Exercise: Once you have read the listing, print all of it word for word.

Information provided:
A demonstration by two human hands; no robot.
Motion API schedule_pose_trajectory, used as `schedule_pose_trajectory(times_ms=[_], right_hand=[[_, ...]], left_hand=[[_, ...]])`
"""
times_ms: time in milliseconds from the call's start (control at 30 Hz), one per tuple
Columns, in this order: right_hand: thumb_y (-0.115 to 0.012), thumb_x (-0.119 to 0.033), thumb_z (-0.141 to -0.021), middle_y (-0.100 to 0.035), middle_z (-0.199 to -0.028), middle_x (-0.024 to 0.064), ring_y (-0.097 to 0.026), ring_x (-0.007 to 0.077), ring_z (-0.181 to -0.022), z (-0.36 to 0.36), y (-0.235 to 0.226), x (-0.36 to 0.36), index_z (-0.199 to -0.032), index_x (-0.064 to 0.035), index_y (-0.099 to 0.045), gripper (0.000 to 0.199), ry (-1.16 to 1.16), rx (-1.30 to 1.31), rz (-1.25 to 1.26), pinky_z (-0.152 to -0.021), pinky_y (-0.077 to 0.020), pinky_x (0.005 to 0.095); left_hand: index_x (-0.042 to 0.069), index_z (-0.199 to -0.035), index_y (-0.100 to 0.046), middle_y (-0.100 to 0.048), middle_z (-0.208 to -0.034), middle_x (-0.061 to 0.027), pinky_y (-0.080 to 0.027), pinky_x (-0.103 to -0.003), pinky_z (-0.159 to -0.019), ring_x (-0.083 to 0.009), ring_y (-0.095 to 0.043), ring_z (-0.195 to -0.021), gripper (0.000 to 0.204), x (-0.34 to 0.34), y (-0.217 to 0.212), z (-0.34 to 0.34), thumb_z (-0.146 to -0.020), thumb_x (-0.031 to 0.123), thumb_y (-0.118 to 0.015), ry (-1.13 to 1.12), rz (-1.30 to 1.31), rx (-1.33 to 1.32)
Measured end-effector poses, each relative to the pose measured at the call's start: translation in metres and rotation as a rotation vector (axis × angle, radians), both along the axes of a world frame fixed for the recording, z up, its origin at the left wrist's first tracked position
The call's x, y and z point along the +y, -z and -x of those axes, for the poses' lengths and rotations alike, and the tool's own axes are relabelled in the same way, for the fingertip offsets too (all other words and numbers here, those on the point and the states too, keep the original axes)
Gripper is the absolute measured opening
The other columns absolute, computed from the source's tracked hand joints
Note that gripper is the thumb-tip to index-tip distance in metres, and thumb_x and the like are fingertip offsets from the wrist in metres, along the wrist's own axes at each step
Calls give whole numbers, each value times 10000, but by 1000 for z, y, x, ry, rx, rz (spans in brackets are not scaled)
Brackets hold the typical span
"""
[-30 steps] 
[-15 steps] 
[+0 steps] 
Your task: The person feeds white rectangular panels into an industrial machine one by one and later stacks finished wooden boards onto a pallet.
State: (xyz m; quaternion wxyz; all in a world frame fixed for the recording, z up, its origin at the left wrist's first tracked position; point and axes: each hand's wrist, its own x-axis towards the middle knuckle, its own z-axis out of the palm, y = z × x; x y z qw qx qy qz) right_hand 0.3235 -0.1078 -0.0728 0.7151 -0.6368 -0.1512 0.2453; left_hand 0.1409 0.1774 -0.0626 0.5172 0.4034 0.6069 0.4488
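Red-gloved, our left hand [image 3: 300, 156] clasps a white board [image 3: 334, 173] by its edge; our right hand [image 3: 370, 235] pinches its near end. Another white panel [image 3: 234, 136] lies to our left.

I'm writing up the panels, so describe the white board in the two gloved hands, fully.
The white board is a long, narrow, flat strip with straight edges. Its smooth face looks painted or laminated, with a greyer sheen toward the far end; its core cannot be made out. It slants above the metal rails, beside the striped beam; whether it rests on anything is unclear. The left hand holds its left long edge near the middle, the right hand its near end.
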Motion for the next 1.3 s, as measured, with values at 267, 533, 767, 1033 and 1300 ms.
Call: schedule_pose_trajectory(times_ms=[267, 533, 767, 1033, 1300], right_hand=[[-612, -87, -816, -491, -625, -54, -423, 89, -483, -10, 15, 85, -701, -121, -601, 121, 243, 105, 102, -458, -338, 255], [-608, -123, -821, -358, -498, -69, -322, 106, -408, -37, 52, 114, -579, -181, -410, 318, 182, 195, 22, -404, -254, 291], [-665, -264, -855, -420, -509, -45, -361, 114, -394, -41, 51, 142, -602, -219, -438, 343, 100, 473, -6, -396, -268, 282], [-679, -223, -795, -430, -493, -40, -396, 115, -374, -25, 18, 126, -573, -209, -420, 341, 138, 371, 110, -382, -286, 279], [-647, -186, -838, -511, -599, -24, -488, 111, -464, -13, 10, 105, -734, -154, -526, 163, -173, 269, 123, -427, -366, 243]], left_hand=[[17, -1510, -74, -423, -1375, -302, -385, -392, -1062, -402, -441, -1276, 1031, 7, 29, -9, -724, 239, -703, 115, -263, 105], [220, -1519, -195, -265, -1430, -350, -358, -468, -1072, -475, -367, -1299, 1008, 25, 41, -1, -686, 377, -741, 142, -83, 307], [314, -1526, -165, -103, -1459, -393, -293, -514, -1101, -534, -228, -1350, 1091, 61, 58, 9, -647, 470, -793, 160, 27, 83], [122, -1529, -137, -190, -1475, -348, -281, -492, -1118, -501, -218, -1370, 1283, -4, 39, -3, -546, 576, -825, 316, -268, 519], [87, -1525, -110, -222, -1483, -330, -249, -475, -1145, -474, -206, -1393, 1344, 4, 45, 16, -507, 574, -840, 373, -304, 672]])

Reply:
A demonstration by two human hands; no robot.
Motion API schedule_pose_trajectory, used as `schedule_pose_trajectory(times_ms=[_], right_hand=[[_, ...]], left_hand=[[_, ...]])`
"""
times_ms: time in milliseconds from the call's start (control at 30 Hz), one per tuple
Columns, in this order: right_hand: thumb_y (-0.115 to 0.012), thumb_x (-0.119 to 0.033), thumb_z (-0.141 to -0.021), middle_y (-0.100 to 0.035), middle_z (-0.199 to -0.028), middle_x (-0.024 to 0.064), ring_y (-0.097 to 0.026), ring_x (-0.007 to 0.077), ring_z (-0.181 to -0.022), z (-0.36 to 0.36), y (-0.235 to 0.226), x (-0.36 to 0.36), index_z (-0.199 to -0.032), index_x (-0.064 to 0.035), index_y (-0.099 to 0.045), gripper (0.000 to 0.199), ry (-1.16 to 1.16), rx (-1.30 to 1.31), rz (-1.25 to 1.26), pinky_z (-0.152 to -0.021), pinky_y (-0.077 to 0.020), pinky_x (0.005 to 0.095); left_hand: index_x (-0.042 to 0.069), index_z (-0.199 to -0.035), index_y (-0.100 to 0.046), middle_y (-0.100 to 0.048), middle_z (-0.208 to -0.034), middle_x (-0.061 to 0.027), pinky_y (-0.080 to 0.027), pinky_x (-0.103 to -0.003), pinky_z (-0.159 to -0.019), ring_x (-0.083 to 0.009), ring_y (-0.095 to 0.043), ring_z (-0.195 to -0.021), gripper (0.000 to 0.204), x (-0.34 to 0.34), y (-0.217 to 0.212), z (-0.34 to 0.34), thumb_z (-0.146 to -0.020), thumb_x (-0.031 to 0.123), thumb_y (-0.118 to 0.015), ry (-1.13 to 1.12), rz (-1.30 to 1.31), rx (-1.33 to 1.32)
Measured end-effector poses, each relative to the pose measured at the call's start: translation in metres and rotation as a rotation vector (axis × angle, radians), both along the axes of a world frame fixed for the recording, z up, its origin at the left wrist's first tracked position
The call's x, y and z point along the +y, -z and -x of those axes, for the poses' lengths and rotations alike, and the tool's own axes are relabelled in the same way, for the fingertip offsets too (all other words and numbers here, those on the point and the states too, keep the original axes)
Gripper is the absolute measured opening
The other columns absolute, computed from the source's tracked hand joints
Note that gripper is the thumb-tip to index-tip distance in metres, and thumb_x and the like are fingertip offsets from the wrist in metres, along the wrist's own axes at each step
Calls give whole numbers, each value times 10000, but by 1000 for z, y, x, ry, rx, rz (spans in brackets are not scaled)
Brackets hold the typical span
"""
[-30 steps] 
[-15 steps] 
[+0 steps] 
Your task: The person feeds white rectangular panels into an industrial machine one by one and later stacks finished wooden boards onto a pallet.
State: (xyz m; quaternion wxyz; all in a world frame fixed for the recording, z up, its origin at the left wrist's first tracked position; point and axes: each hand's wrist, its own x-axis towards the middle knuckle, its own z-axis out of the palm, y = z × x; x y z qw qx qy qz) right_hand 0.3235 -0.1078 -0.0728 0.7151 -0.6368 -0.1512 0.2453; left_hand 0.1409 0.1774 -0.0626 0.5172 0.4034 0.6069 0.4488
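Red-gloved, our left hand [image 3: 300, 156] clasps a white board [image 3: 334, 173] by its edge; our right hand [image 3: 370, 235] pinches its near end. Another white panel [image 3: 234, 136] lies to our left.

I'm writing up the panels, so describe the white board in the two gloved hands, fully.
The white board is a long, narrow, flat strip with straight edges. Its smooth face looks painted or laminated, with a greyer sheen toward the far end; its core cannot be made out. It slants above the metal rails, beside the striped beam; whether it rests on anything is unclear. The left hand holds its left long edge near the middle, the right hand its near end.
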Motion for the next 1.3 s, as measured, with values at 267, 533, 767, 1033 and 1300 ms.
Call: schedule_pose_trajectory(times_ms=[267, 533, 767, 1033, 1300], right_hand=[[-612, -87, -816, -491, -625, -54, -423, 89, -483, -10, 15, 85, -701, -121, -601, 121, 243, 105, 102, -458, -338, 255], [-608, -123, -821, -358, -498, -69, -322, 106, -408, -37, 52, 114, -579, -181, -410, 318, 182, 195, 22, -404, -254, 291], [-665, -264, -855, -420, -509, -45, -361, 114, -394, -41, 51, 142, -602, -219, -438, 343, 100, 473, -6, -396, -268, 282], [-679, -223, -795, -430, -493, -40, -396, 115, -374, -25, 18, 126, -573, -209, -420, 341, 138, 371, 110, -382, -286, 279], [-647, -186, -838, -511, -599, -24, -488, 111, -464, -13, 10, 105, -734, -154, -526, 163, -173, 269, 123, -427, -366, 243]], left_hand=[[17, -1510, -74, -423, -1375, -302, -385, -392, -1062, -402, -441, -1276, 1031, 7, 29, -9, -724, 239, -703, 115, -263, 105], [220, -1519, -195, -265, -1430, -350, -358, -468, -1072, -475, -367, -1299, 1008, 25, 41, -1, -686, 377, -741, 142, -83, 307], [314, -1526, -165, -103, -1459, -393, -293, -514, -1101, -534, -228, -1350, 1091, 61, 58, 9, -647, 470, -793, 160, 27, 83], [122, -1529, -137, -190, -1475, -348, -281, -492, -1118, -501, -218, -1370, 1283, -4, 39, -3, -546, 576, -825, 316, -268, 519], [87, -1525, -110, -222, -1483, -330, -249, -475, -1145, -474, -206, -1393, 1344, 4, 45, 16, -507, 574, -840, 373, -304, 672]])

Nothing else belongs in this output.